YOUR ASSIGNMENT: The required lines are those that contain "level"; pull them out of the data and copy them.

SOURCE MATERIAL:
»»
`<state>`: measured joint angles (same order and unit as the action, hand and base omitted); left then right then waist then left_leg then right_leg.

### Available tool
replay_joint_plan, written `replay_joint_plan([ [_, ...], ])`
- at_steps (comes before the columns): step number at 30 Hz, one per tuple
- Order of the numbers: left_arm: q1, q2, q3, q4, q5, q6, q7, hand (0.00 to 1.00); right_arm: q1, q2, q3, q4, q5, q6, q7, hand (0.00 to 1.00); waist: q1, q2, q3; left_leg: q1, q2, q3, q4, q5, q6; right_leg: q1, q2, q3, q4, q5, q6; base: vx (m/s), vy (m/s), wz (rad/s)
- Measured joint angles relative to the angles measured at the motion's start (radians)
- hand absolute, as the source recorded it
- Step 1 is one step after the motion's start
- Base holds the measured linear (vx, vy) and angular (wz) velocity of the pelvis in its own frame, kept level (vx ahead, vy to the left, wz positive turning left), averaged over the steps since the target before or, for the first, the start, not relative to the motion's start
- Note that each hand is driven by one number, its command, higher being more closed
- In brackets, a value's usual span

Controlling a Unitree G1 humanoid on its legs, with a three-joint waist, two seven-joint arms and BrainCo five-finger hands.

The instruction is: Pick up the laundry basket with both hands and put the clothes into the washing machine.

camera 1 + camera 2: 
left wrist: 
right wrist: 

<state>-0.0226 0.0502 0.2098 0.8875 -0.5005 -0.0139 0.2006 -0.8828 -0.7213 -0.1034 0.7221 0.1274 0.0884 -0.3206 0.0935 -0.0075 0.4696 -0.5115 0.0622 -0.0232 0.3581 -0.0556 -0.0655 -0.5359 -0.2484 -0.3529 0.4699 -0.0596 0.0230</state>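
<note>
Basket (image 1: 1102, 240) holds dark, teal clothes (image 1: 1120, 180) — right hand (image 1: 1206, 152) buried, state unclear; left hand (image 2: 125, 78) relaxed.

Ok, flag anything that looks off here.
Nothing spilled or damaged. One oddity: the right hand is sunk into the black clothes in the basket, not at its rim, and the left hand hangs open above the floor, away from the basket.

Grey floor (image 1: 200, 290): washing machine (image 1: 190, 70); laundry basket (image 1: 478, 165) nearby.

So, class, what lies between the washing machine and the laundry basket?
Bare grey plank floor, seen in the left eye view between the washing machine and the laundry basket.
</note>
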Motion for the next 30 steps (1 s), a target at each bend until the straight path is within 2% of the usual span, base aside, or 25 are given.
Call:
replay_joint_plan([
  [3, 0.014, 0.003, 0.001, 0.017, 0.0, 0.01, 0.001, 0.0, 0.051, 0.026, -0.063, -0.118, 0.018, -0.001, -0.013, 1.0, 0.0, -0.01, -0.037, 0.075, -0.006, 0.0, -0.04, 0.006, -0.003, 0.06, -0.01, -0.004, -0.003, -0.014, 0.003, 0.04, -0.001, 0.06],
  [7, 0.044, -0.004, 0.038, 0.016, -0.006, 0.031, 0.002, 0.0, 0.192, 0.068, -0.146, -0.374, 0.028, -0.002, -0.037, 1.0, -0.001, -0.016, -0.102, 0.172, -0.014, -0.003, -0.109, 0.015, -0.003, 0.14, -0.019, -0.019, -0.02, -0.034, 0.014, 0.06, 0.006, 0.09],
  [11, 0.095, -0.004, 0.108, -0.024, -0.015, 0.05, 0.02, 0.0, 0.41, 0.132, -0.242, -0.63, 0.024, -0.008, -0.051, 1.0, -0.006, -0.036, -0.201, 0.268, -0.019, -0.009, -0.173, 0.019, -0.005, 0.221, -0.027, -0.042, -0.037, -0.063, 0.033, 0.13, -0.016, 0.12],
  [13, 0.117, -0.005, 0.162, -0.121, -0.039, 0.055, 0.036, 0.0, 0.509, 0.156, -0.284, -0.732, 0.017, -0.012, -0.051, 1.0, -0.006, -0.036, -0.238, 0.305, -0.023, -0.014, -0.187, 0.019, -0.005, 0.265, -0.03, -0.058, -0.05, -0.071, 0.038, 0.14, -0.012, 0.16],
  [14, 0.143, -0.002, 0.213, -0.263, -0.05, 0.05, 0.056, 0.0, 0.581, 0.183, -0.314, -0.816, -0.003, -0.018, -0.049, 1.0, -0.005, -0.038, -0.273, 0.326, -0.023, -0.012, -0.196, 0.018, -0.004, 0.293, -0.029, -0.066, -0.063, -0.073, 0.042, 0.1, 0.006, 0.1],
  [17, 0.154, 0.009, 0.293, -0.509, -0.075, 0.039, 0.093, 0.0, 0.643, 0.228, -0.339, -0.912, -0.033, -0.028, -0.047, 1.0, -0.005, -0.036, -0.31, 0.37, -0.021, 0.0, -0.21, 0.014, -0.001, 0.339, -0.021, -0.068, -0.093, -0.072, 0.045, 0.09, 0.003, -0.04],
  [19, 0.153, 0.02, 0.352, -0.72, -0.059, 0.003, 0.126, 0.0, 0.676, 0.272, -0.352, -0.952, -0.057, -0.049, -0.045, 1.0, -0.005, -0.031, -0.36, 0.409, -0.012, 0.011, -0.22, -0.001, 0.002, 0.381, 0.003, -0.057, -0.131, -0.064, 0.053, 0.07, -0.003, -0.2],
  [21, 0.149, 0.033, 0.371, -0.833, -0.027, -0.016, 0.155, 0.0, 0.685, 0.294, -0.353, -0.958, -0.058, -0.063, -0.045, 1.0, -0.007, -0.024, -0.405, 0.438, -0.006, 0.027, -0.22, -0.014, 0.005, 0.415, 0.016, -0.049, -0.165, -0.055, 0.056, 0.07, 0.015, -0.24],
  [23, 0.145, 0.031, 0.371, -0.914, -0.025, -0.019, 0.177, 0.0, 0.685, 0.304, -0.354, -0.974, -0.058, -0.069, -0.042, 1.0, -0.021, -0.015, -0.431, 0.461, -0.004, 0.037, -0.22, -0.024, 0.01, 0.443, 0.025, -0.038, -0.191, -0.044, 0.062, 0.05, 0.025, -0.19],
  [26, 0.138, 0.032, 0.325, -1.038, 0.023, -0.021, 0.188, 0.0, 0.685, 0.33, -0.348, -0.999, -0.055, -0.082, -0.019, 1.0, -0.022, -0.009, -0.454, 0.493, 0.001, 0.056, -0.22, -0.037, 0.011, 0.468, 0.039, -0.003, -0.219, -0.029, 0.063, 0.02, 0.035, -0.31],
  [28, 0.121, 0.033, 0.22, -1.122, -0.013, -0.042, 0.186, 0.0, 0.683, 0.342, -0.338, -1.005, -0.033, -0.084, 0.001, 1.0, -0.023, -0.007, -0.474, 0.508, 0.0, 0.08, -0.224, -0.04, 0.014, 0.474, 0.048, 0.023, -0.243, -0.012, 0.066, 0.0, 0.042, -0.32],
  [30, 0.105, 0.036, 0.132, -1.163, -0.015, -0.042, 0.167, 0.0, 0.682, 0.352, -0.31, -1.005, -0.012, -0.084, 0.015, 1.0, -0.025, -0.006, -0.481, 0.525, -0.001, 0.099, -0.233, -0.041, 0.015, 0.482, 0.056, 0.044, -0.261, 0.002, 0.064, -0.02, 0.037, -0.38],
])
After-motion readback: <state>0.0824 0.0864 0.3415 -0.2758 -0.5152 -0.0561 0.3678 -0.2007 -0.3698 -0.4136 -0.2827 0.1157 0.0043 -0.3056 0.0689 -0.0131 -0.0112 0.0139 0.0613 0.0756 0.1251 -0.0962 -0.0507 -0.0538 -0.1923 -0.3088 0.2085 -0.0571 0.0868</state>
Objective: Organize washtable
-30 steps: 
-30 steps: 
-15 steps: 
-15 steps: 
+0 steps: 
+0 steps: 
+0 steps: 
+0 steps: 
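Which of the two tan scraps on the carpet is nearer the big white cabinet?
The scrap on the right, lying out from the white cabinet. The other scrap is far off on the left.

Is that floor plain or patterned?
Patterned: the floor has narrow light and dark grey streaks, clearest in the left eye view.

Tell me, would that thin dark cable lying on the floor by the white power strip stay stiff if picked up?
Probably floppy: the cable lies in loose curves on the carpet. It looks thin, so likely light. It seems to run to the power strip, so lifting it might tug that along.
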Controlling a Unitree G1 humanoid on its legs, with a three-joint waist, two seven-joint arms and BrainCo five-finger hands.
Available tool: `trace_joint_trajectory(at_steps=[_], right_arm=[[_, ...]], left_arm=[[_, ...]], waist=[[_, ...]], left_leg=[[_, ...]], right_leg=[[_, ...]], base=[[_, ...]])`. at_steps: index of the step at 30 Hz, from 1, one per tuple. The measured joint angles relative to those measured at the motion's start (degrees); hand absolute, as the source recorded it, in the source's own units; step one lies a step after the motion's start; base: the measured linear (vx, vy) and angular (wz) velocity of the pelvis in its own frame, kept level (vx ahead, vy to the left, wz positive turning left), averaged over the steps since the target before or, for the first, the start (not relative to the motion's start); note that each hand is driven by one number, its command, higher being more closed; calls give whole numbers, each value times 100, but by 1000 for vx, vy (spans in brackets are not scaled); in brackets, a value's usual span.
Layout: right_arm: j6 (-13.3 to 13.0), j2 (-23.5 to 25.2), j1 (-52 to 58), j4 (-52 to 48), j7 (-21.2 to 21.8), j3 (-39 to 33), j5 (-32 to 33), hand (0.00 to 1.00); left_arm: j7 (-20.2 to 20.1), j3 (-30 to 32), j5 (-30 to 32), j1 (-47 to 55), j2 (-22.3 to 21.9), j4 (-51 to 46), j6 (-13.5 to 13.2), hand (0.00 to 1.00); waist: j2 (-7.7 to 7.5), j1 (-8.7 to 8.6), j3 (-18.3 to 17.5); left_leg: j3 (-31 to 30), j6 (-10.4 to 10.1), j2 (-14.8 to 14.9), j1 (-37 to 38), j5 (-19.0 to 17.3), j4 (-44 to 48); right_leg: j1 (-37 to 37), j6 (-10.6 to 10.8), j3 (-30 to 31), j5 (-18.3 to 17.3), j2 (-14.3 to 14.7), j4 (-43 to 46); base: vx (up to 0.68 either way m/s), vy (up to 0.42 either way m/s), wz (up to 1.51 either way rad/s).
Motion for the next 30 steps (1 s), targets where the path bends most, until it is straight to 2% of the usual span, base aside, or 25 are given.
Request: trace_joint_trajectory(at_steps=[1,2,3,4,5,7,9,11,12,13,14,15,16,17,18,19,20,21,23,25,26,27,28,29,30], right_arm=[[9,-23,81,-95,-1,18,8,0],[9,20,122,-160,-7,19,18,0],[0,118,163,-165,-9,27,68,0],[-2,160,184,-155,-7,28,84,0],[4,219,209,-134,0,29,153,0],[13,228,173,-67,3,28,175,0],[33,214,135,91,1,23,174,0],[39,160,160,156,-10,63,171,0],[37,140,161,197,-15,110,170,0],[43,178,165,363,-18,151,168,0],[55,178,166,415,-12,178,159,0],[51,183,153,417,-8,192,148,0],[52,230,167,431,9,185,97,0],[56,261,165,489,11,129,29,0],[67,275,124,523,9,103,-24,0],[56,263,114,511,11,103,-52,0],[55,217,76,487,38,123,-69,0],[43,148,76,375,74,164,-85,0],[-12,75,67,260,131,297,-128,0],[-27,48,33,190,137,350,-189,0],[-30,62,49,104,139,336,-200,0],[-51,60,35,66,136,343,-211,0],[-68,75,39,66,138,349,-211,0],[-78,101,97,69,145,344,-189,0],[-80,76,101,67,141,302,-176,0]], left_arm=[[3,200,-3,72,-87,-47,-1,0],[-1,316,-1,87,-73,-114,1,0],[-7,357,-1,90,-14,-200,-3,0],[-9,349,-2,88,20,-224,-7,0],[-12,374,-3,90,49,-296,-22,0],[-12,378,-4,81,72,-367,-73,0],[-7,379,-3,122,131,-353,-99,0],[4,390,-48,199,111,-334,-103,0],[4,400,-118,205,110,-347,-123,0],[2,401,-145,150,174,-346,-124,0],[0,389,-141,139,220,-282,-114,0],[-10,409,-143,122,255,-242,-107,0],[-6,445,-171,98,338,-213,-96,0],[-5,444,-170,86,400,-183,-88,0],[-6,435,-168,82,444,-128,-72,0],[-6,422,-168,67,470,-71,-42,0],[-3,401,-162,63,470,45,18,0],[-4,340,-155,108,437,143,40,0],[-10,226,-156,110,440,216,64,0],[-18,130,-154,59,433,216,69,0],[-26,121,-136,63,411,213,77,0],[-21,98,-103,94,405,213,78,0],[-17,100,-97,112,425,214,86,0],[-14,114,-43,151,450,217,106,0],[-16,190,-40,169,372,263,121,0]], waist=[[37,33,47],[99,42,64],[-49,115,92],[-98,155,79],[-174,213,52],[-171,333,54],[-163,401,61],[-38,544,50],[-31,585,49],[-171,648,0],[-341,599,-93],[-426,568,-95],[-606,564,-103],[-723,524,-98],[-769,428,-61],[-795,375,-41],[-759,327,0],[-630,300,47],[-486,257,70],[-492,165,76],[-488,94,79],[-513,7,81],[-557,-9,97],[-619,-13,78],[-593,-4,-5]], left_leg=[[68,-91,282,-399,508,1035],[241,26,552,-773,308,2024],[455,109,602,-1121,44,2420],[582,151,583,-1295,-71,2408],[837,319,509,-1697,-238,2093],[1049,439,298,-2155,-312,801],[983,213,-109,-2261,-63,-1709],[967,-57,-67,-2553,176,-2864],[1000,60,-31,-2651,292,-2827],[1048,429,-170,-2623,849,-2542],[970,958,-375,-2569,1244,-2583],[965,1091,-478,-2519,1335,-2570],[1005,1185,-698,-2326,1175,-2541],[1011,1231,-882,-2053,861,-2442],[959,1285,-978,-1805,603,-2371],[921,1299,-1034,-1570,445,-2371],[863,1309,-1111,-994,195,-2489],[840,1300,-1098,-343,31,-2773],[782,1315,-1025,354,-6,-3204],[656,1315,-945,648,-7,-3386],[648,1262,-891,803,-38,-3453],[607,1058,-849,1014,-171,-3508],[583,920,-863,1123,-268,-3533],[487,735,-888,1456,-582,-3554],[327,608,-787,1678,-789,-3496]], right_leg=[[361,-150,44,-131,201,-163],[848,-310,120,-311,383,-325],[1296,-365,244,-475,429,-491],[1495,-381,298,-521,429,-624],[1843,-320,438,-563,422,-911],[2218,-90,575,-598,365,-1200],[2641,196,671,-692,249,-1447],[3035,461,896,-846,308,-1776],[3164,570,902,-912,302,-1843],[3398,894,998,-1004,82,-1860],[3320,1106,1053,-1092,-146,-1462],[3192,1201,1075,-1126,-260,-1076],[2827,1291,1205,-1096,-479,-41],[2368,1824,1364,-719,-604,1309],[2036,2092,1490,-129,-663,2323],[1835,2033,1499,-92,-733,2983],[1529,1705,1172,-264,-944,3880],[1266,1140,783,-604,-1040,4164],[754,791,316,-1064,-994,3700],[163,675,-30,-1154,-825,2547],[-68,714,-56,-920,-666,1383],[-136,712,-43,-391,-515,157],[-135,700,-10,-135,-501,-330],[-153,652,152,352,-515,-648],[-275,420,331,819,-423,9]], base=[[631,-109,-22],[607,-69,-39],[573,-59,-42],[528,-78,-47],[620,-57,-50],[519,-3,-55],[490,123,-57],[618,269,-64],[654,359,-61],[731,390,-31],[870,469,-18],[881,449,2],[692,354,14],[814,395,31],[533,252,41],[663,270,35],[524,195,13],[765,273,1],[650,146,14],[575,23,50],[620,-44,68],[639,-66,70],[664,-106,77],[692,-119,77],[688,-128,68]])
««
EXERCISE SOLUTION:
- Base holds the measured linear (vx, vy) and angular (wz) velocity of the pelvis in its own frame, kept level (vx ahead, vy to the left, wz positive turning left), averaged over the steps since the target before or, for the first, the start, not relative to the motion's start
Available tool: `trace_joint_trajectory(at_steps=[_], right_arm=[[_, ...]], left_arm=[[_, ...]], waist=[[_, ...]], left_leg=[[_, ...]], right_leg=[[_, ...]], base=[[_, ...]])`. at_steps: index of the step at 30 Hz, from 1, one per tuple. The measured joint angles relative to those measured at the motion's start (degrees); hand absolute, as the source recorded it, in the source's own units; step one lies a step after the motion's start; base: the measured linear (vx, vy) and angular (wz) velocity of the pelvis in its own frame, kept level (vx ahead, vy to the left, wz positive turning left), averaged over the steps since the target before or, for the first, the start (not relative to the motion's start); note that each hand is driven by one number, its command, higher being more closed; calls give whole numbers, each value times 100, but by 1000 for vx, vy (spans in brackets are not scaled); in brackets, a value's usual span.

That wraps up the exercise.